The result should be every line in the data below that carries the string "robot".

*** Data to use Section Begins ***

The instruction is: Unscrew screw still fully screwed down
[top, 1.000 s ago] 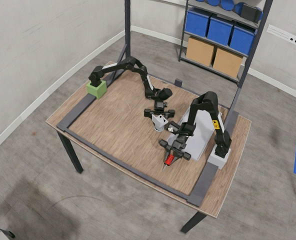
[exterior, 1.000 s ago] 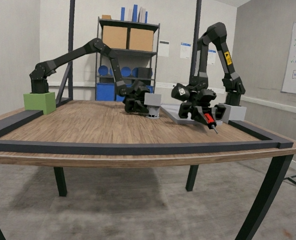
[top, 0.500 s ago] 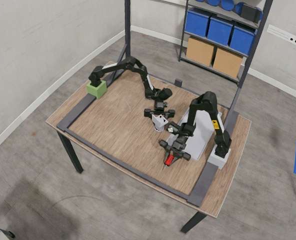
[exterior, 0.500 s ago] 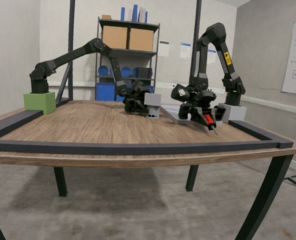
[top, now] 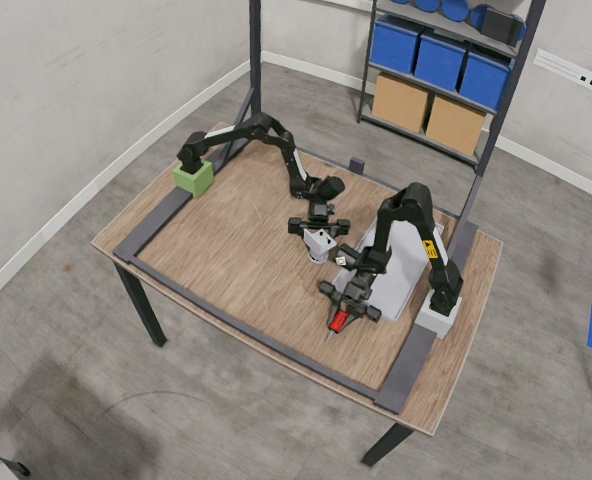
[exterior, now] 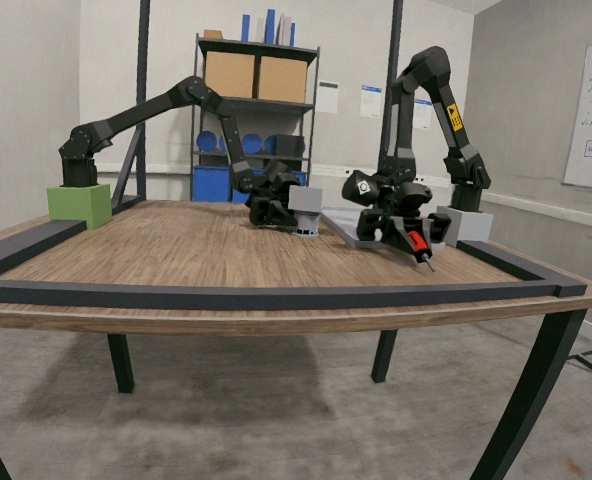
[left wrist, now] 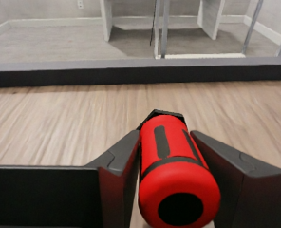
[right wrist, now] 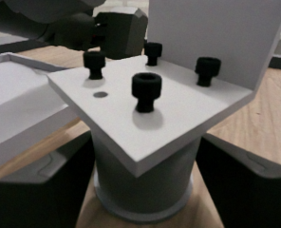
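Note:
The joint module (top: 318, 257) (exterior: 306, 225) (right wrist: 142, 192) stands upright with the grey bracket (top: 313, 242) (exterior: 305, 199) (right wrist: 216, 33) on top. Four black screws show in the right wrist view: left (right wrist: 94, 63), front (right wrist: 146, 90), back (right wrist: 153, 52) and right (right wrist: 207, 70). All four heads show above the plate. An empty hole (right wrist: 101, 94) lies between the left and front screws. My right gripper (right wrist: 144, 136) is shut on the module's body, under the bracket. My left gripper (top: 339, 316) (left wrist: 164, 137) is shut on the red screwdriver (exterior: 418, 241) (left wrist: 178, 178), its tip slanting down above the table, away from the module.
A shallow grey tray (top: 410, 268) (right wrist: 31, 104) lies beside the module, partly under the left arm. A dark frame bar (top: 255, 330) (exterior: 286, 298) runs along the table's front edge. In the right wrist view part of the left arm (right wrist: 119, 35) stands close behind the bracket.

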`<state>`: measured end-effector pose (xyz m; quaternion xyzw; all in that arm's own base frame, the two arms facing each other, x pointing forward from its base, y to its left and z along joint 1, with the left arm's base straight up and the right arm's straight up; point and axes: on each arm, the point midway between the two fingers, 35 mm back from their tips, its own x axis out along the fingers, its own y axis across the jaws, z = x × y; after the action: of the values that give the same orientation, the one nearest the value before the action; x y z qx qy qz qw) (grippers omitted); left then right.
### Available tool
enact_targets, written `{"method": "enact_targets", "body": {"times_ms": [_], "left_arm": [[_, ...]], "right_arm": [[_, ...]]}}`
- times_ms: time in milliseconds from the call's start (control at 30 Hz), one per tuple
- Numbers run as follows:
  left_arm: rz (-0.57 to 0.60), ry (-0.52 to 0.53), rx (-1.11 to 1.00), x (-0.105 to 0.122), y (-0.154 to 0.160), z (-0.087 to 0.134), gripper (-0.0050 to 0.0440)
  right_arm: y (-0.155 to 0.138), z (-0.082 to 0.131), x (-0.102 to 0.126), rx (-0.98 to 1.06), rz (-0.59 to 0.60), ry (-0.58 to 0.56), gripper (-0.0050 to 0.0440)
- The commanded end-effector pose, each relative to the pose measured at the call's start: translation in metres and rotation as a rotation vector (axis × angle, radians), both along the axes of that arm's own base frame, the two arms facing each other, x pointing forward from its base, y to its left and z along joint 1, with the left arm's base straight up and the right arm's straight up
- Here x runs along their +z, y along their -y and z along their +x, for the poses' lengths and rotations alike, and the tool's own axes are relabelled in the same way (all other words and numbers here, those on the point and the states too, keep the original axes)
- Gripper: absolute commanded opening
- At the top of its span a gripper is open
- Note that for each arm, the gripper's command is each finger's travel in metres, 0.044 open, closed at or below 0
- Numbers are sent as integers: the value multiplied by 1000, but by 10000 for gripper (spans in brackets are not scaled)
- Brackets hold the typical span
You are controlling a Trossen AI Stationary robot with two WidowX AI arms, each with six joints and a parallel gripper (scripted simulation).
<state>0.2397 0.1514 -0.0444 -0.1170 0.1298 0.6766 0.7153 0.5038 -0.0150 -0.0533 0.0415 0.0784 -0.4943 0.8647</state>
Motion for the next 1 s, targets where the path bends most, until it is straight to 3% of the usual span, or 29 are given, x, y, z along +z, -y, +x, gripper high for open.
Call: {"method": "enact_targets", "body": {"times_ms": [0, 967], "left_arm": [[6, 23, 2, 2, -1, 6, 130], [6, 28, 5, -6, -1, 6, 130]], "right_arm": [[1, 7, 14, -6, 7, 35, 245], [1, 7, 14, -6, 7, 35, 245]]}}
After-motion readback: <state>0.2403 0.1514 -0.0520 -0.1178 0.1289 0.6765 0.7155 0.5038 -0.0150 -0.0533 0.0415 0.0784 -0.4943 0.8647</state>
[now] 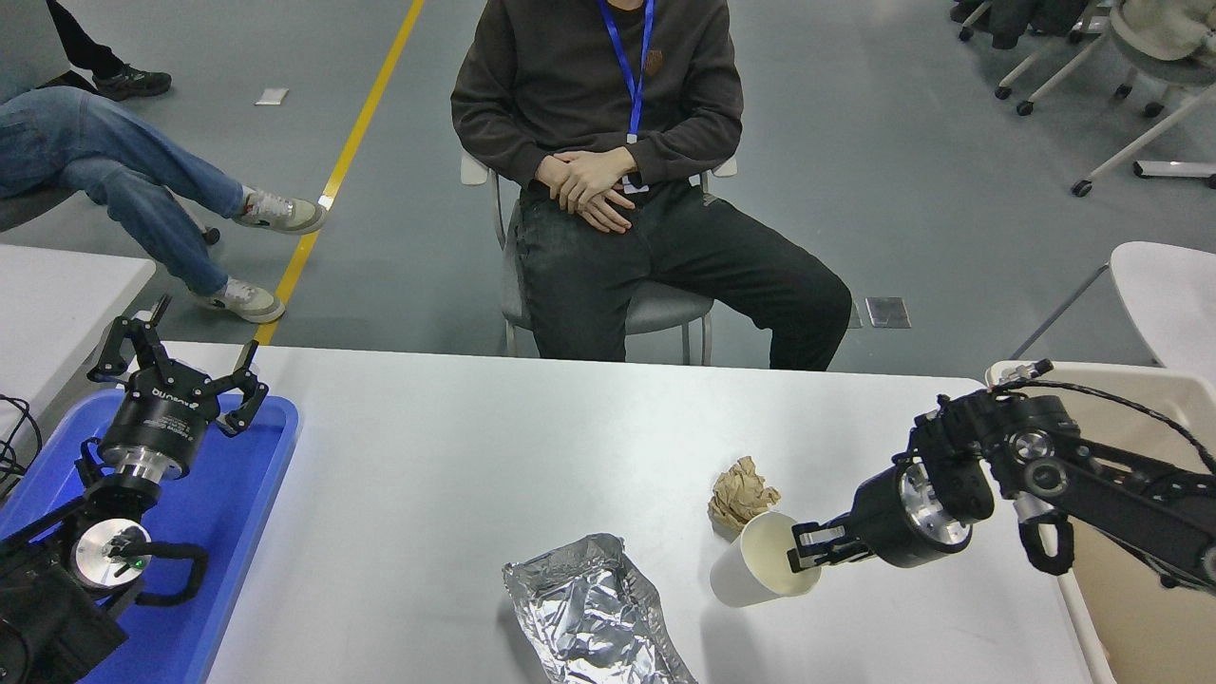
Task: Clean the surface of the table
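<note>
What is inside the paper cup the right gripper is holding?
The paper cup is tilted, mouth toward the camera. Its cream inner wall looks bare, apart from one of the fingers of the right gripper hooked over the rim. The bottom is partly hidden behind them.
</note>
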`<action>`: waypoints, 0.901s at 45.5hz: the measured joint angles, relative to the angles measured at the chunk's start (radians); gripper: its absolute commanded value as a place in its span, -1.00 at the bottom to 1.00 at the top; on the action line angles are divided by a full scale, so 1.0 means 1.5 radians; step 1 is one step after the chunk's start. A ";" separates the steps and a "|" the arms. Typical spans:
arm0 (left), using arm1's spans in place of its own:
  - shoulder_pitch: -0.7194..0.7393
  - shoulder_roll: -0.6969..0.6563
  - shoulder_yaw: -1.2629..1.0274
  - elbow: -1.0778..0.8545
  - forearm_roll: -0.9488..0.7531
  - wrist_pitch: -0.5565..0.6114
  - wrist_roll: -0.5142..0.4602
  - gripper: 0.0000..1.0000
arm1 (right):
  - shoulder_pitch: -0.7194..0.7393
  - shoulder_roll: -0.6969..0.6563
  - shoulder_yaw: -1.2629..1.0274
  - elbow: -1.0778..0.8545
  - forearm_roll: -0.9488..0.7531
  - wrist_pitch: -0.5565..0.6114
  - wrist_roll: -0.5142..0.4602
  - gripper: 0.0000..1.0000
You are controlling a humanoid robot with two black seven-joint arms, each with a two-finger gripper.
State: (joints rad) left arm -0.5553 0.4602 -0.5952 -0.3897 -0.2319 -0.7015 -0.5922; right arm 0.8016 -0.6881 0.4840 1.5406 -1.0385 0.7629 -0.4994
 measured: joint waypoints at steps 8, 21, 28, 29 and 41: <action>0.000 0.000 0.000 0.000 0.000 0.000 0.000 1.00 | 0.038 -0.073 0.004 0.033 0.049 0.004 0.000 -1.00; 0.000 0.000 0.000 0.000 0.000 0.000 0.000 1.00 | 0.109 -0.193 0.010 0.079 0.123 0.014 0.001 -1.00; 0.000 0.000 0.000 0.000 -0.001 0.000 0.000 1.00 | 0.160 -0.247 0.012 0.097 0.155 0.031 0.001 -1.00; 0.000 0.000 0.000 0.000 -0.001 0.000 0.000 1.00 | 0.165 -0.252 0.012 0.099 0.158 0.033 0.001 -1.00; 0.000 0.000 0.000 0.000 -0.001 0.000 0.000 1.00 | 0.206 -0.318 0.005 0.105 0.167 0.049 -0.001 -1.00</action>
State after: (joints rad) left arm -0.5553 0.4602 -0.5952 -0.3896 -0.2330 -0.7009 -0.5922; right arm 1.1113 -1.1653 0.4915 1.6980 -0.7873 0.8359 -0.5010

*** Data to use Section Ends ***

**Solution**
You are controlling a Trossen AI Stationary robot with two WidowX AI arms, each with six joints and a parallel gripper (scripted simulation).
You are controlling a humanoid robot with two black seven-joint arms, each with a two-finger gripper.

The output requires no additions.